Got Risk Stratification? Unlocking the Keys to the Mystery of Population Health Success

Nov. 11, 2013
It was quite interesting to speak last month with Lisa Bielamowicz, M.D., of The Advisory Board Company, last month, and to converse about some absolutely essential understandings emerging around population health management

It was quite interesting to speak last month with Lisa Bielamowicz, M.D., executive director and chief medical officer for The Advisory Board Company. Bielamowicz was a key organizer behind the organization’s National Population Health Symposium, held in September in its headquarters city of Washington, D.C. One of the key takeaways for me was what the people at The Advisory Board Company have been learning about some of the more granular aspects of population health management lately.

Bielamowicz told me about two aspects of population health management that were quite thought-provoking. The first has to with the populations themselves that are being managed now by provider organizations. As she noted, everyone knows who the highest-risk patients are, “the five percent or more of patients with huge co-morbidities and the most intensive utilization,” as she put it, Indeed, as she emphasized, most physicians and nurses in any medical practice could probably name most of the highest-risk patients off the top of their heads, without the need for analytics to identify those patients for them (of course, as she agreed, one still would need good analytics for other purposes, with regard to that group). But here’s the particularly interesting part of her dissection of the subgroups of patients to be managed: it is the second group, whom The Advisory Board folks have designated as the “rising-risk” population.

As Bielamowicz told me, “Where it’s incredibly important is to have analytics for the rising-risk population, so you can have a system that allows you to prioritize where you devote your limited care-team time. With a high-cost patient,” she noted, “ I can essentially marry them to a nurse practitioner and be done with it.
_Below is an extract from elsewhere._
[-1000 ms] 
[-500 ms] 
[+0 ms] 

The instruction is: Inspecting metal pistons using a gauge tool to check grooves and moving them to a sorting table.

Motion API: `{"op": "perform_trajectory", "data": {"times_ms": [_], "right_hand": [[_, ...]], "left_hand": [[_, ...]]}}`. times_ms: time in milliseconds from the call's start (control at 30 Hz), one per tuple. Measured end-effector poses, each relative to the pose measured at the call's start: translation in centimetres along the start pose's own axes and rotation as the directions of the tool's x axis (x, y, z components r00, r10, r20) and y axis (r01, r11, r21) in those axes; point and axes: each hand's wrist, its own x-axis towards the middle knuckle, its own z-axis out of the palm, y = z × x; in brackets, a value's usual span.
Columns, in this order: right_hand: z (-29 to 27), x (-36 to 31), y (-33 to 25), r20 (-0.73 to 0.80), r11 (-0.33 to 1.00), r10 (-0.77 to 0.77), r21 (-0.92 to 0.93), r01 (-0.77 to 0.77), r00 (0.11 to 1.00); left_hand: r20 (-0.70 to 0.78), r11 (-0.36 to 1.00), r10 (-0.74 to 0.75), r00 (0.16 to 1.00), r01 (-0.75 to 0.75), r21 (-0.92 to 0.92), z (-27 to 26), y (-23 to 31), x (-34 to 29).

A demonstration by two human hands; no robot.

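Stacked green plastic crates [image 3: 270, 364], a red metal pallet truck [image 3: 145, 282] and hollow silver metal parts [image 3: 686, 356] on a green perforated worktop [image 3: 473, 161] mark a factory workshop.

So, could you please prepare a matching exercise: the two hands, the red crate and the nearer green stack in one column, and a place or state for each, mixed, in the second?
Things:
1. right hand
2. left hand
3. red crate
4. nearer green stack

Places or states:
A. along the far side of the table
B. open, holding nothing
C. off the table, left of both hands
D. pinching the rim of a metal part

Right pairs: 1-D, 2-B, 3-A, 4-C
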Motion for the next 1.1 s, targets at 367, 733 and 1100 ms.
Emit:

But with the rising-risk patients, you have to put them into a patient-medical home and then use predictive analytics to figure out how to manage their care.”

And then of course, the third group is the healthy or relative healthy group of patients and healthcare consumers, who interact only  sporadically with patient care organizations. “Now, with the healthy and relatively healthy patients at the bottom of the pyramid,” Bielamowicz told me, “there’s an IT architecture that’s critical to make them “sticky” to us. Two or three years ago, if you’d asked me where a patient portal fits into this, I would have said it’s a phase-three kind of thing. But now, I’ve come to realize that a patient portal is incredibly important early on.”

What I really appreciated about this way of looking at population health management is how both sweeping and granular it is at the same time. For now, of course, as Bielamowicz told me last month, most organizations that have embarked on the population health management journey have only begun to break the surface of the population health phenomenon, and are lucky if they can say they’ve identified their highest-risk patients and begun to put in place the analytics and the care management systems they will need in order to succeed in at-risk contracting for their  populations. But in the next few years, leaders of patient care organizations nationwide are going to need to start thinking in the big-picture ways that Bielamowicz and her colleagues at The Advisory Board are urging.

And the second takeaway for me from my conversation with Lisa Bielamowicz relates directly to the first, and that is around success at risk-based contracting. As Bielamowicz told me, we’re really at the very beginning of developing risk-based contracts that work for everyone—particularly for the hospitals, medical groups, integrated health systems and accountable care organizations (in the broadest, most generic sense, encompassing private-insurer contracting vehicles) now pushing ahead to make accountable care, in the broadest sense, begin to happen. What will be absolutely necessary will be for the earliest experience of the true pioneers in this area to be disseminated at conferences, through publications like ours, and in other ways, in order for the healthcare system in the United States to begin to create the new value-driven healthcare.

Right now, some of the most experienced organizations in the whole population health arena are the integrated health systems that have provider-owned health plans, as well as a small but growing number of partnerships being created between the biggest national health insurers like Aetna and Cigna, and a variety of provider organizations. Clearly, this whole phenomenon is in its earliest phases of development right now.

How exciting it will be when providers of all types and payers of all types (public and private) work through these very embryonic stages and move forward into more mature phases of risk-based contracting. That is where healthcare is going, and where it must go, if we as a society are to bend the cost curve while at the same time improving the health and the healthcare of many millions of people in this country. For now, learnings like those shared with me by Lisa Bielamowicz will provide important clues along the way, as we move forward in this incredibly important broad effort in healthcare.